[proofplan]
We verify each property of $\mathcal{O}_K$ separately. Openness follows from the fact that $\mathcal{O}_K = B(0, 1)$ is a closed ball, which is open by the [Closed Balls Are Open](/theorems/???) theorem. The subring property is checked directly using the ultrametric inequality and multiplicativity. The ideal property of the sub-level sets follows from the ultrametric inequality and multiplicativity of $|\cdot|$. The unit group characterisation follows from $|x^{-1}| = |x|^{-1}$.
[/proofplan]
[step:Show $\mathcal{O}_K$ is an open subset of $K$]
By definition, $\mathcal{O}_K = \{x \in K : |x| \leq 1\} = B(0, 1)$, the closed ball of radius $1$ centred at $0$. By the [Closed Balls Are Open](/theorems/???) theorem (which applies since $(K, |\cdot|)$ is non-archimedean), $B(0, 1)$ is an open subset of $K$.
Similarly, for each $r \in (0, 1]$, the sets $\{x : |x| \leq r\} = B(0, r)$ and $\{x : |x| < r\} = B^\circ(0, r)$ are both open (the former by the same theorem, and the latter as an open ball).
[/step]
[step:Show $\mathcal{O}_K$ is a subring of $K$]
We verify the subring axioms.
**Contains $1$ and $-1$:** Since $|\cdot|$ is an absolute value, $|1| = 1 \leq 1$ and $|-1| = |{-1}| = 1 \leq 1$ (because $|{-1}|^2 = |(-1)^2| = |1| = 1$ and $|{-1}| > 0$, so $|{-1}| = 1$). Thus $1, -1 \in \mathcal{O}_K$.

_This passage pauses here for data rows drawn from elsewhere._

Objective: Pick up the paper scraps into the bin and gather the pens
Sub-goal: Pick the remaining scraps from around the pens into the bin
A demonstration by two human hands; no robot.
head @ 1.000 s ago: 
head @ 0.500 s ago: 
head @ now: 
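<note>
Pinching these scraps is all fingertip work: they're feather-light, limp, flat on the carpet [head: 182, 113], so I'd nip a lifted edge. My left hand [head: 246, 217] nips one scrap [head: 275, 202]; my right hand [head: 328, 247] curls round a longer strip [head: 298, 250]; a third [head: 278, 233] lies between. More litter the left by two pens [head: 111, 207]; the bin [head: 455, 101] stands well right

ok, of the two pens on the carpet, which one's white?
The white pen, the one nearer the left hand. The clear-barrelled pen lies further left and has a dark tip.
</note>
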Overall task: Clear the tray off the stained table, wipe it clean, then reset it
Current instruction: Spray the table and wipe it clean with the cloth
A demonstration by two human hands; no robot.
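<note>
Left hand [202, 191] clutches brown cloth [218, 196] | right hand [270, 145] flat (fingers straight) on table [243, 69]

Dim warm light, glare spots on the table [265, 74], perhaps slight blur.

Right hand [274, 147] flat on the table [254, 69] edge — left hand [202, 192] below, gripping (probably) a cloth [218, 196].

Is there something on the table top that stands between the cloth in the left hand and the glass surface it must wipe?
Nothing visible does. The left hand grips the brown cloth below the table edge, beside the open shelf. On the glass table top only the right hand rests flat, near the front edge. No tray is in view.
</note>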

**Closed under addition:** Let $x, y \in \mathcal{O}_K$, so $|x| \leq 1$ and $|y| \leq 1$. By the ultrametric inequality:
\begin{align*}
|x + y| \leq \max(|x|, |y|) \leq 1.
\end{align*}
Therefore $x + y \in \mathcal{O}_K$.
**Closed under multiplication:** Let $x, y \in \mathcal{O}_K$. By multiplicativity of $|\cdot|$:
\begin{align*}
|xy| = |x| \cdot |y| \leq 1 \cdot 1 = 1.
\end{align*}
Therefore $xy \in \mathcal{O}_K$.
[/step]
[step:Show $\{x : |x| < r\}$ and $\{x : |x| \leq r\}$ are ideals of $\mathcal{O}_K$ for $r \in (0,1]$]
Let $\mathfrak{a}_r = \{x \in K : |x| \leq r\}$ (the argument for $\{x : |x| < r\}$ is identical with strict inequalities).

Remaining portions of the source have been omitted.